When I start learning Spanish in August, I’m going to be uploading my entire Assimal Spanish with Ease book onto the lingq system. I spoke to someone who has done this with the German system, too.

I used Assimil without lingq for my French, and it was really effective. I’m going to bet with Lingq the learning will be super-powered.

Have you tried putting your Assimil courses onto lingq? We’re not going to see the companies merge until one buys the other.

@djvlbass

I have uploaded Assimil courses onto LingQ, but I have not shared them, since they have a copyright.

@ Le_Jr

Which Assimil courses have you uploaded? I am using the Russian book and CDs at the moment, but I can’t be bothered typing it all out, so I don’t use it on LingQ.

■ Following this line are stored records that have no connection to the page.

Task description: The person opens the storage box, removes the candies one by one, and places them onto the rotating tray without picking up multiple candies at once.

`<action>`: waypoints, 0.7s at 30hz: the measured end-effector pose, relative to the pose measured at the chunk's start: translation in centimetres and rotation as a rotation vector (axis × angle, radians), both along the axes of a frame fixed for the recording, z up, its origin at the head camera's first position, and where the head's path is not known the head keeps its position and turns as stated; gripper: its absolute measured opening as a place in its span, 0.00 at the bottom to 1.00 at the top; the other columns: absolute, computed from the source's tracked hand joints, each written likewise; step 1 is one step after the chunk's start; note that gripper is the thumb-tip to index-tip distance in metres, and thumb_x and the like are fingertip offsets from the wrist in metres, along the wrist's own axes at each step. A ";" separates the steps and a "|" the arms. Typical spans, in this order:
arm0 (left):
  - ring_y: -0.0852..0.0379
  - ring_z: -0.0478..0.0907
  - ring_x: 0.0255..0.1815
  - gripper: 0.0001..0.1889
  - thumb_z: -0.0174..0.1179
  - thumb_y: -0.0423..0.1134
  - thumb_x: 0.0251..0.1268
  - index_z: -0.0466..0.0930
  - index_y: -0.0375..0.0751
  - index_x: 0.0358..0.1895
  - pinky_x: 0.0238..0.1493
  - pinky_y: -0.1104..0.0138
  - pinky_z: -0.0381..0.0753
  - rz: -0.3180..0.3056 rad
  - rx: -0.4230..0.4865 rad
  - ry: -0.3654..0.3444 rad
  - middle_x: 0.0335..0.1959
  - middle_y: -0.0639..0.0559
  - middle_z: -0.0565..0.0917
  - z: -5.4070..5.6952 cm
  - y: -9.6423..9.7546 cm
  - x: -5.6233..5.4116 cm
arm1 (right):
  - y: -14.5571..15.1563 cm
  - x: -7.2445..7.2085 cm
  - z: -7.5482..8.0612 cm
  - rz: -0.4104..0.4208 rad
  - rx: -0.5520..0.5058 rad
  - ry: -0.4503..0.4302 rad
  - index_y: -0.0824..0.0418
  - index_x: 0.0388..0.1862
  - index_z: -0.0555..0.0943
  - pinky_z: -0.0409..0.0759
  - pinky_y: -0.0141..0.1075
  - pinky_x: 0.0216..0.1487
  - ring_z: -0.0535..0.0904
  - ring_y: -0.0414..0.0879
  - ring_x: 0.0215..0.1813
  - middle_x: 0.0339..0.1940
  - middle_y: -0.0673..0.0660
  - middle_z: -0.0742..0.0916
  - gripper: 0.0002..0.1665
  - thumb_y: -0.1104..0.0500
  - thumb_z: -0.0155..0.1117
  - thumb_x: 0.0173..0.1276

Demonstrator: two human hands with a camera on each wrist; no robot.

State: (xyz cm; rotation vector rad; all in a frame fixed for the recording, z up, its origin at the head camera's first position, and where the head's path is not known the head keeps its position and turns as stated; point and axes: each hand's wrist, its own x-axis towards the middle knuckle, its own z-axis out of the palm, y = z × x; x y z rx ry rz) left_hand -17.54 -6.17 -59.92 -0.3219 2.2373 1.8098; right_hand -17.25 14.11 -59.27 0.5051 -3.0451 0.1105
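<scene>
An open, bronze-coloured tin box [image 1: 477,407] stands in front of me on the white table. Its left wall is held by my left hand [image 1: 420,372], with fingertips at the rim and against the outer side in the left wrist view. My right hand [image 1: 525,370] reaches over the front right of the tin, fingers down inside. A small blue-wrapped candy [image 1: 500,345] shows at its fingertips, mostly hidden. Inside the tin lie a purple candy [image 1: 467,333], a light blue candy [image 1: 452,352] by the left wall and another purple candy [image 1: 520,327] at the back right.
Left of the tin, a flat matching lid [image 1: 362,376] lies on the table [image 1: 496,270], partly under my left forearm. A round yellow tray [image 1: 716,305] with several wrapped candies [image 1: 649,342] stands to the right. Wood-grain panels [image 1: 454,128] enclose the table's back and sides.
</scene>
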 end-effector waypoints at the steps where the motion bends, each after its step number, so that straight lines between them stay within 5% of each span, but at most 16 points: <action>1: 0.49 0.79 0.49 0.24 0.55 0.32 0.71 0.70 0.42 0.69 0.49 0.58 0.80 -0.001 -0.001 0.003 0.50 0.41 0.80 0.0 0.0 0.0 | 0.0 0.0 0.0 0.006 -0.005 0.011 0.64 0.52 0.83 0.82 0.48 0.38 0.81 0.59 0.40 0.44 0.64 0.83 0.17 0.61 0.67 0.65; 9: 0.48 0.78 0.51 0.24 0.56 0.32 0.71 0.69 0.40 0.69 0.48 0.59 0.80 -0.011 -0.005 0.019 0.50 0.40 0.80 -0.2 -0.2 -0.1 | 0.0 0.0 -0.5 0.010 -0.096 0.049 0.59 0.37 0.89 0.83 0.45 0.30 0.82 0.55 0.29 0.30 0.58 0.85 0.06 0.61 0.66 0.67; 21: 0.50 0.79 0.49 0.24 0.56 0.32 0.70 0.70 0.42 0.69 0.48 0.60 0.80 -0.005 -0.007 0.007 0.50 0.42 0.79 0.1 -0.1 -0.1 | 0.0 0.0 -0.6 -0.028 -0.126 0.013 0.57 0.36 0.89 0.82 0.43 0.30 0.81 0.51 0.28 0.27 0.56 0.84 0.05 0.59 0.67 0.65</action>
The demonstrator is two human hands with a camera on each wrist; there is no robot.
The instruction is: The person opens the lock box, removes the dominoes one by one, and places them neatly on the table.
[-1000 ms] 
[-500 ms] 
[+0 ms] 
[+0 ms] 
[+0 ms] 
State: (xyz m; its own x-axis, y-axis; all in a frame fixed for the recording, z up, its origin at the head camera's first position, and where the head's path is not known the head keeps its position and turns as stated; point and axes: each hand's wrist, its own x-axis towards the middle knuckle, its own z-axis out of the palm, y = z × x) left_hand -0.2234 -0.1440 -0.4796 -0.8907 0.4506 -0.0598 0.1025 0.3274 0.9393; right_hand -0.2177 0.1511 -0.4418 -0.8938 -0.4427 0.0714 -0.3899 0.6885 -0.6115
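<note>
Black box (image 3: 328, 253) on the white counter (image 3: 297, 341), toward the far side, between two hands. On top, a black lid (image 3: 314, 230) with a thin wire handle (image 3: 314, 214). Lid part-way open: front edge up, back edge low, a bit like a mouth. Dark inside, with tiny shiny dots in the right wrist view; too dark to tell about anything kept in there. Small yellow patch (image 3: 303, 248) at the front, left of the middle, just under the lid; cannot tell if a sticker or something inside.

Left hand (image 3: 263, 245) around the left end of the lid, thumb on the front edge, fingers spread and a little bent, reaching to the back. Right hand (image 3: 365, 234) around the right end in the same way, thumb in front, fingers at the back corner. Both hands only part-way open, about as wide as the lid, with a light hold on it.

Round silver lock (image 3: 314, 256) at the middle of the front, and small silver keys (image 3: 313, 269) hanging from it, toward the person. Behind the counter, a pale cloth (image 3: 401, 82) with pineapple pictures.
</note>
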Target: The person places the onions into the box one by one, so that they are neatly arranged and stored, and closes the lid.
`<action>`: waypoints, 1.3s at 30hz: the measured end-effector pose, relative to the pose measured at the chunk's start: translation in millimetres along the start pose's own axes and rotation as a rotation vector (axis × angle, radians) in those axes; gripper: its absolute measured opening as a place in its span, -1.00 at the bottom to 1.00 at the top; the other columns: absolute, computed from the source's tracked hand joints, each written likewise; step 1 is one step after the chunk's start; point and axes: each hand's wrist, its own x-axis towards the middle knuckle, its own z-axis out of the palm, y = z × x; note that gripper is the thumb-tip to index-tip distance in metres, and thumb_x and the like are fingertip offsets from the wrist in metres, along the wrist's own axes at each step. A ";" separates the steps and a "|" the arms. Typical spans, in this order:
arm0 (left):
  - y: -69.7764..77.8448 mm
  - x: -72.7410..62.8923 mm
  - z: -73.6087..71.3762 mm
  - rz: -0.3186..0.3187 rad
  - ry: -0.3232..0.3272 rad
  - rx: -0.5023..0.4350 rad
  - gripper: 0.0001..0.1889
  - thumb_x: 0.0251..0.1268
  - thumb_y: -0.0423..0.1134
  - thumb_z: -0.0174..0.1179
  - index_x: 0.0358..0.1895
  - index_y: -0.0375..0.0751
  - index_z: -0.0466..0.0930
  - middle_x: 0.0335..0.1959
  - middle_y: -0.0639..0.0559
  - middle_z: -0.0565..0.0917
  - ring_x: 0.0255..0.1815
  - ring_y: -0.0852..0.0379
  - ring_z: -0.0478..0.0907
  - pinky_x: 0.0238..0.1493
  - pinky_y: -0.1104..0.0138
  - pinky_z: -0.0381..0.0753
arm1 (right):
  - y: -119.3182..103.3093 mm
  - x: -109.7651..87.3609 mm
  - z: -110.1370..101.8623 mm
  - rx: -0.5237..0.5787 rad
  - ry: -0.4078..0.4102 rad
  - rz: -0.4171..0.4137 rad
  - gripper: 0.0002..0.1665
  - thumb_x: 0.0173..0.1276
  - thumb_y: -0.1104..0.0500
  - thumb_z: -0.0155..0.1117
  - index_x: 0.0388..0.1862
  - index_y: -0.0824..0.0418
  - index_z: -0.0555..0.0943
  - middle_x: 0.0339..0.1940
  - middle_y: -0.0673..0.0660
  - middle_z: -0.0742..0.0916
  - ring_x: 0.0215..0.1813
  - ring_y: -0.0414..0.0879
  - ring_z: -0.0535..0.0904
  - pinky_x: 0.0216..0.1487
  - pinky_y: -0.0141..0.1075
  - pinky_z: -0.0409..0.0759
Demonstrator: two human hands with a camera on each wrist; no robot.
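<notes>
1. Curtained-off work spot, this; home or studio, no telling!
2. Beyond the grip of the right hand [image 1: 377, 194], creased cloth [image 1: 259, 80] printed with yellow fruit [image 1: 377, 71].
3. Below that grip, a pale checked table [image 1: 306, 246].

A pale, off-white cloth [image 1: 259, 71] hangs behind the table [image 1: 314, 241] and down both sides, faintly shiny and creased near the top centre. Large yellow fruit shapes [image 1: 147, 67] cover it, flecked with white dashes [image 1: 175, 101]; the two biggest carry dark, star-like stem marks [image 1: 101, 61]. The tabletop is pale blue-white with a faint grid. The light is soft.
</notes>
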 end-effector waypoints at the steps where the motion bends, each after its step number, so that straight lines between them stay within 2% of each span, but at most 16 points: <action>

Somebody above asked what I meant in my original post about an active wave. Here is what I had in mind:

As well as having the text in the target language, the text would also be available in my own language. This could be viewed in three ways, with the user being able to switch between them:

  • Side by side texts (with paragraphs aligned)
  • Interleaved texts, so that every sentence (or paragraph) in one language is followed immediately by its equivalent in the other languages (with the user able to choose which comes first)
  • Only showing one language at a time

When you hover over a word or phrase in one language, it shows you the equivalent word or phrase in the other language (both in a dictionary and - if there is a literal equivalent in the text then also highlighted directly in the text body)

This would help me tremendously in being able to translate in my head between the two languages, working in a very similar way to the assimil active wave.